_Task requirements_
Find every line of the listing below where "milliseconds" appears, and copy it.

_Records for this task_
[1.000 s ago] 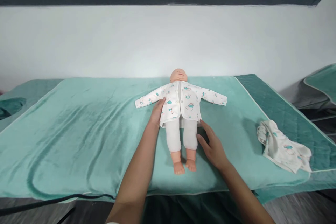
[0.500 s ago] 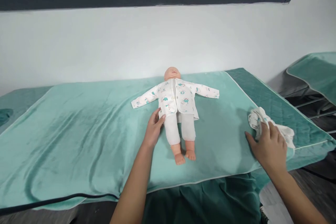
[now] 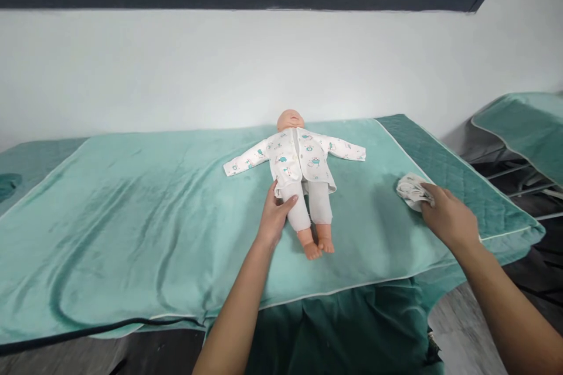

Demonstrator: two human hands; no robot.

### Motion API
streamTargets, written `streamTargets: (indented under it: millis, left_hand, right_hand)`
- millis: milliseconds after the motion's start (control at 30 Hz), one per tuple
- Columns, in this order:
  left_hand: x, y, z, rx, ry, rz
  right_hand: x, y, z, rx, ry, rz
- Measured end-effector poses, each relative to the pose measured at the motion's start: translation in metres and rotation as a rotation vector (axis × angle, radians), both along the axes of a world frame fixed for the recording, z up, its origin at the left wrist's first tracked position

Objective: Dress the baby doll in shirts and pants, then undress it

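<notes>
A baby doll (image 3: pixel 305 155) lies on its back, head toward the wall. It wears a white printed jacket with its sleeves spread, and white padding covers its upper legs. My left hand (image 3: pixel 276 214) is closed around the doll's thigh on the left side, thumb on top and some fingers hidden under the leg. Over at the right, my right hand (image 3: pixel 448 214) grips a crumpled white printed cloth garment (image 3: pixel 412 190) just above the bed. Which kind of garment it is, I cannot make out.
A teal velvety cover (image 3: pixel 132 205) with folds on its left side spreads over the bed. A black cord (image 3: pixel 109 325) runs along the near left edge. Another teal-covered bed (image 3: pixel 523 123) stands at right. The white wall (image 3: pixel 176 70) rises behind.
My right hand has closed on the garment and lifted it, shifting left. My left hand has taken hold of the doll's thigh, and the legs have swung slightly to the right.
</notes>
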State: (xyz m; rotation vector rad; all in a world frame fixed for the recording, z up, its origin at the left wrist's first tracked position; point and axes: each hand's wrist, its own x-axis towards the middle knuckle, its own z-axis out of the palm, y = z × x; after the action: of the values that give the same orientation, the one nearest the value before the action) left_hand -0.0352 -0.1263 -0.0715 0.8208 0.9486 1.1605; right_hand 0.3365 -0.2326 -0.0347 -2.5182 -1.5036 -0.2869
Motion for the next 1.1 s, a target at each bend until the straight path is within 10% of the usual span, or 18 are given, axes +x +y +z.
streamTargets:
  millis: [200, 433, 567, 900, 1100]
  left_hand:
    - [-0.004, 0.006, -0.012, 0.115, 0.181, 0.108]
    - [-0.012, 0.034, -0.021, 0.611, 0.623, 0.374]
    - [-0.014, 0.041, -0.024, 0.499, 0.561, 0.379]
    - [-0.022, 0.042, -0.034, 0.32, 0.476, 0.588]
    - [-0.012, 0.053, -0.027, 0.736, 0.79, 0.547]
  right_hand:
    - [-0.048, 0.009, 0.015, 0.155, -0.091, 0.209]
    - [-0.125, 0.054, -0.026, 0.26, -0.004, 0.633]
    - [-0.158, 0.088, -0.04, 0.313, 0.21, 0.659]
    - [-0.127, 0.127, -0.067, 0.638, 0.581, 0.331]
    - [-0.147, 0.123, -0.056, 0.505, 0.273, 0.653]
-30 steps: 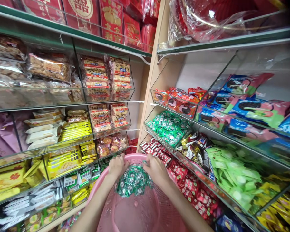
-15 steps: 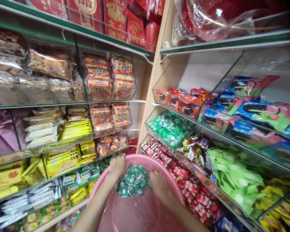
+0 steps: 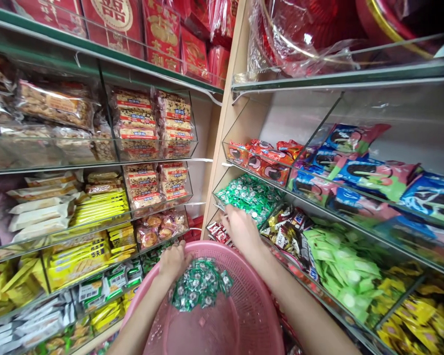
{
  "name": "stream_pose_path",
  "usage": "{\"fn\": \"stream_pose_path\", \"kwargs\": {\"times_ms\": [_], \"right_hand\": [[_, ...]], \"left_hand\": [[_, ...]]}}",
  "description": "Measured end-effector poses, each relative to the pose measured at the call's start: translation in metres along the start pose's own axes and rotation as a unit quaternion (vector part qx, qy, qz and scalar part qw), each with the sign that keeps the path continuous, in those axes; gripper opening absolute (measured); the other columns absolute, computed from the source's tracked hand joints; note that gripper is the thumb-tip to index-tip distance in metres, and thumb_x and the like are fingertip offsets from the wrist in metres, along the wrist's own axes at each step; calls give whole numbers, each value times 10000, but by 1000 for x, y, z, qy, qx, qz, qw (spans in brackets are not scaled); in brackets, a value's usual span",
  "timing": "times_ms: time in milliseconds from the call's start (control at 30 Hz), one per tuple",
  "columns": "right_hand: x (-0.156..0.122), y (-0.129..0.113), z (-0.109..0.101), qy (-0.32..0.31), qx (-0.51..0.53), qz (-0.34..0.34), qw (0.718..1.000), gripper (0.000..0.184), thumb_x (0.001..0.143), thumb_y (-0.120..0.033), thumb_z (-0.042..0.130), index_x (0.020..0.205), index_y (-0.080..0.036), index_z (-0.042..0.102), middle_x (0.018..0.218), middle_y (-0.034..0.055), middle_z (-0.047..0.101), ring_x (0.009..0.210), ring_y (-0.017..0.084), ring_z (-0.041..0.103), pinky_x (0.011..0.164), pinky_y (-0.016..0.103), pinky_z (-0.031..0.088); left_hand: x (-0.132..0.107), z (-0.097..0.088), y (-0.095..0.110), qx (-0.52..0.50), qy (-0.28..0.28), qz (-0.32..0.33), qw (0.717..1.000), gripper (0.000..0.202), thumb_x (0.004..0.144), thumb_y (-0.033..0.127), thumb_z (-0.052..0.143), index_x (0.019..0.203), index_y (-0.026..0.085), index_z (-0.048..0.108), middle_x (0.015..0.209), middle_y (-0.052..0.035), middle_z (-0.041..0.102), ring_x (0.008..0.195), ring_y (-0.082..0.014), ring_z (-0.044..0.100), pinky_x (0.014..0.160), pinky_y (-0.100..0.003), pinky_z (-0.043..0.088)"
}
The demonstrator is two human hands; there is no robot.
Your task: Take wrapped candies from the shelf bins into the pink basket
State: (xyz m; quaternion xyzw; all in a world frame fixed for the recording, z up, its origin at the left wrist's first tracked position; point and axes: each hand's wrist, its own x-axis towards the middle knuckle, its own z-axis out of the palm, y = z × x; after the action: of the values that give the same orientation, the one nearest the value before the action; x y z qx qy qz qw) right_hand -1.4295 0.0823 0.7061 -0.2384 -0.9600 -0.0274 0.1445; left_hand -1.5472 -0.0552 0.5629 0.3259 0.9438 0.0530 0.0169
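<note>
A round pink plastic basket [image 3: 261, 291] with perforated sides stands below me, holding a heap of green-wrapped candies [image 3: 200, 286] against its far side. My left hand [image 3: 173, 264] is closed over the far-left rim. Above the far-right rim, my right hand [image 3: 242, 229] reaches to the front edge of a clear shelf bin full of similar green-wrapped candies [image 3: 249, 197]. Its fingers are bent and somewhat blurred, and whether they hold or touch anything does not show.
Green packets [image 3: 346, 264] and blue-and-pink packs [image 3: 377, 175] fill glass-fronted bins on the right. Wrapped snack bars [image 3: 136, 118] and yellow packets [image 3: 99, 202] line the left shelves. A wooden upright [image 3: 216, 162] parts the two sides; red boxes [image 3: 114, 24] sit above.
My right hand has left the candies inside the basket and moved up to the green candy bin's edge. My left hand stays on the rim. The view has shifted slightly right.
</note>
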Motion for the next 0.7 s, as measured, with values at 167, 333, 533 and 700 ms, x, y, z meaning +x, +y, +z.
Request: {"fn": "stream_pose_path", "kwargs": {"times_ms": [167,333,533,700], "right_hand": [[55,25,-8,-7,-41,44,998,237,858,-129,409,1058,-126,536,1018,160,622,968,243,603,754,303,445],[82,33,17,-44,-32,62,997,301,787,-42,458,1062,-102,564,1038,163,627,1027,243,581,778,297,449],[85,38,28,-44,-24,79,996,347,763,-14,458,1087,-102,546,1065,155,622,1065,217,557,803,278,435],[82,38,22,-25,-16,87,996,334,773,-66,478,1103,-104,507,1053,158,614,1047,226,558,796,292,431]], "left_hand": [[-2,-2,-2,3,-1,-3,1000,453,853,436,397,1166,120,480,1031,-152,620,948,-266,600,781,-355,456],[-2,3,-7,6,12,-11,1000,457,857,460,377,1162,135,480,1003,-140,631,924,-265,607,782,-354,459],[-2,6,-9,11,17,-12,1000,479,858,473,362,1181,136,469,992,-140,631,932,-265,602,777,-350,456],[1,1,-7,3,1,-12,1000,484,858,465,366,1191,126,461,1025,-161,619,947,-262,600,784,-359,451]]}}
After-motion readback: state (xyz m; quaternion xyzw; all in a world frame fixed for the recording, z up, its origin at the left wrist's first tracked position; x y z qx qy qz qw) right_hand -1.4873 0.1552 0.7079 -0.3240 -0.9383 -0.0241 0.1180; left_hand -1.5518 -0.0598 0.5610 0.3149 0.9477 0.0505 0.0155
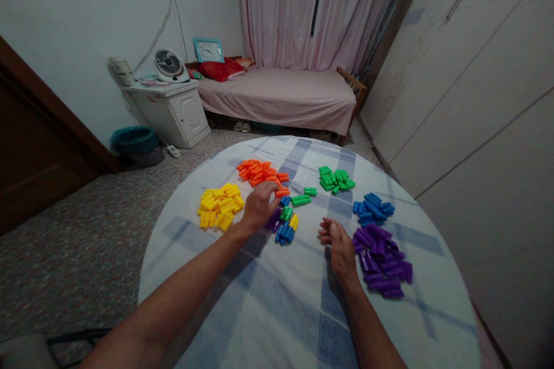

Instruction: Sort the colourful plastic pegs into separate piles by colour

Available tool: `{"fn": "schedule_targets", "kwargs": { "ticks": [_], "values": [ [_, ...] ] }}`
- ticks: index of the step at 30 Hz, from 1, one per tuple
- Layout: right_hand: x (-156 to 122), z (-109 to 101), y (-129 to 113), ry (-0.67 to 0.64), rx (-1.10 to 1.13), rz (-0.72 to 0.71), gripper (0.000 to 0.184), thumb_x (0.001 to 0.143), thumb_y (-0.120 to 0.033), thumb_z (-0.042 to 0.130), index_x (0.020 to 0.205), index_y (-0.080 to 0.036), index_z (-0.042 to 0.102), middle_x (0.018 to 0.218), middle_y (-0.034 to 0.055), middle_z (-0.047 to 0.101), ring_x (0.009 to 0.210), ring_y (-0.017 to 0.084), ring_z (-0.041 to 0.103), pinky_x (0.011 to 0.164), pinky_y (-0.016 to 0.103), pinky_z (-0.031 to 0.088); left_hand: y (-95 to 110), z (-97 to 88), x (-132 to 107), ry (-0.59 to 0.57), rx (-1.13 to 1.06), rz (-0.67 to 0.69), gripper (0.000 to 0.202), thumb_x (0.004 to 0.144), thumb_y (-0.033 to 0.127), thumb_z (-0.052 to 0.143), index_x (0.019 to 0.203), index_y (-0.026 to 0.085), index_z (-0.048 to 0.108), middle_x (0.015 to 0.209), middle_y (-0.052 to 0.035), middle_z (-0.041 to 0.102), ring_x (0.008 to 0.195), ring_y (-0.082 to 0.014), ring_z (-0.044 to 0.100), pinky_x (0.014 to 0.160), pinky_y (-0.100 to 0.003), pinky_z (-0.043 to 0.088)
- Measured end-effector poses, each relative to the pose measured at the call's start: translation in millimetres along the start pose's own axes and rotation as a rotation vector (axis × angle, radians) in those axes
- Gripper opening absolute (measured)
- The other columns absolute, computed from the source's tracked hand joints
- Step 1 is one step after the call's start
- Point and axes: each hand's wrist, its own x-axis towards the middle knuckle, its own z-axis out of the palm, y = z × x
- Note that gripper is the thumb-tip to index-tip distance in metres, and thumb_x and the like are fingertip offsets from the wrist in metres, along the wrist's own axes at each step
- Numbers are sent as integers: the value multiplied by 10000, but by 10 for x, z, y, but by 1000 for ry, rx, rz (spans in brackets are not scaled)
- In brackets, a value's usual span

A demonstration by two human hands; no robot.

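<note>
A round table (pixel 277 311) with a blue checked cloth carries small plastic pegs sorted by colour: yellow pile (pixel 219 206), orange pile (pixel 258 172), green pile (pixel 335 179), blue pile (pixel 372 209), purple pile (pixel 383 260). A small mixed heap (pixel 286 223) lies in the middle, with loose green pegs (pixel 302 198) beside it. My left hand (pixel 259 206) reaches over the mixed heap, fingers curled at an orange peg (pixel 282 191). My right hand (pixel 340 245) rests on the cloth next to the purple pile, fingers curled in; what it holds is hidden.
Beyond the table are a pink bed (pixel 281 95), a white bedside cabinet (pixel 173 112) with a small fan (pixel 169 64), and a blue basin (pixel 133 139) on the floor. White wardrobe doors (pixel 476 81) run along the right.
</note>
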Motion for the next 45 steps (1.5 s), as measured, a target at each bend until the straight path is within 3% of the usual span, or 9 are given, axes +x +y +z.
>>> {"fn": "schedule_targets", "kwargs": {
  "ticks": [5, 10, 13, 17, 21, 25, 33, 40, 45],
  "values": [
    [12, -1, 10, -4, 2, 1, 438, 863, -532, 430, 1040, -168, 598, 910, 73, 641, 689, 152, 579, 625, 299, 467, -447, 15, 573, -17, 324, -10, 199, 788, 127, 513, 962, 168, 599, 1078, -102, 610, 1047, -238, 530, 929, -365, 431],
    [7, -7, 10, -10, 1, -7, 424, 868, -521, 431, 1038, -172, 600, 902, 68, 646, 678, 145, 576, 624, 290, 464, -580, 102, 763, -75, 365, -19, 221, 777, 109, 501, 953, 151, 627, 1086, -132, 594, 1041, -261, 528, 886, -387, 450],
    [6, -8, 7, -3, -12, -11, 425, 865, -521, 435, 1033, -173, 609, 905, 71, 654, 688, 149, 585, 632, 292, 467, -516, 118, 682, -64, 355, -13, 255, 766, 113, 519, 997, 139, 623, 1134, -139, 575, 1114, -271, 495, 952, -409, 416],
    [6, -5, 6, 5, -7, -14, 434, 852, -531, 446, 1025, -170, 614, 895, 73, 658, 671, 150, 584, 620, 294, 470, -290, 126, 326, 23, 184, -16, 262, 799, 170, 515, 1042, 161, 613, 1187, -108, 562, 1159, -240, 477, 1022, -408, 377],
    [-2, -1, 1, -4, -25, -21, 418, 859, -511, 438, 1025, -168, 610, 906, 74, 653, 683, 151, 586, 631, 295, 471, -87, 191, -113, -5, -30, -162, 251, 842, 254, 500, 1045, 168, 620, 1137, -92, 601, 1120, -212, 522, 1002, -391, 414],
    [-15, -7, 7, -2, -73, -29, 382, 857, -475, 449, 1036, -174, 604, 914, 69, 651, 719, 160, 605, 654, 301, 473, -40, 324, -331, -41, -89, -256, 322, 888, 321, 440, 1127, 170, 593, 1234, -111, 564, 1184, -222, 494, 1031, -418, 394],
    [-47, 12, 0, -28, -204, -87, 309, 842, -376, 474, 1049, -183, 598, 959, 70, 656, 794, 182, 624, 739, 330, 477, -75, 463, -338, -102, -118, -163, 374, 896, 352, 428, 1215, 192, 540, 1263, -91, 569, 1205, -210, 488, 1055, -437, 359],
    [-14, 30, -139, -32, -215, -22, 274, 807, -341, 497, 1022, -219, 614, 948, 58, 660, 790, 189, 621, 666, 300, 489, -90, 419, -304, -84, -228, -168, 324, 903, 361, 392, 1062, 186, 613, 1077, -69, 653, 1037, -194, 579, 955, -387, 440],
    [415, 127, -289, -50, -510, -298, 335, 800, -184, 438, 1090, -227, 600, 1082, 69, 612, 877, 187, 602, 784, 330, 491, -103, 428, -276, -89, -246, -189, 314, 897, 357, 386, 1033, 194, 617, 1037, -72, 659, 1012, -211, 584, 929, -408, 448]
  ]
}}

_Result of this task_
- millis: milliseconds after the motion's start (control at 30 Hz), one per tuple
  "timing": "times_ms: time in milliseconds from the call's start (control at 30 Hz), one per tuple",

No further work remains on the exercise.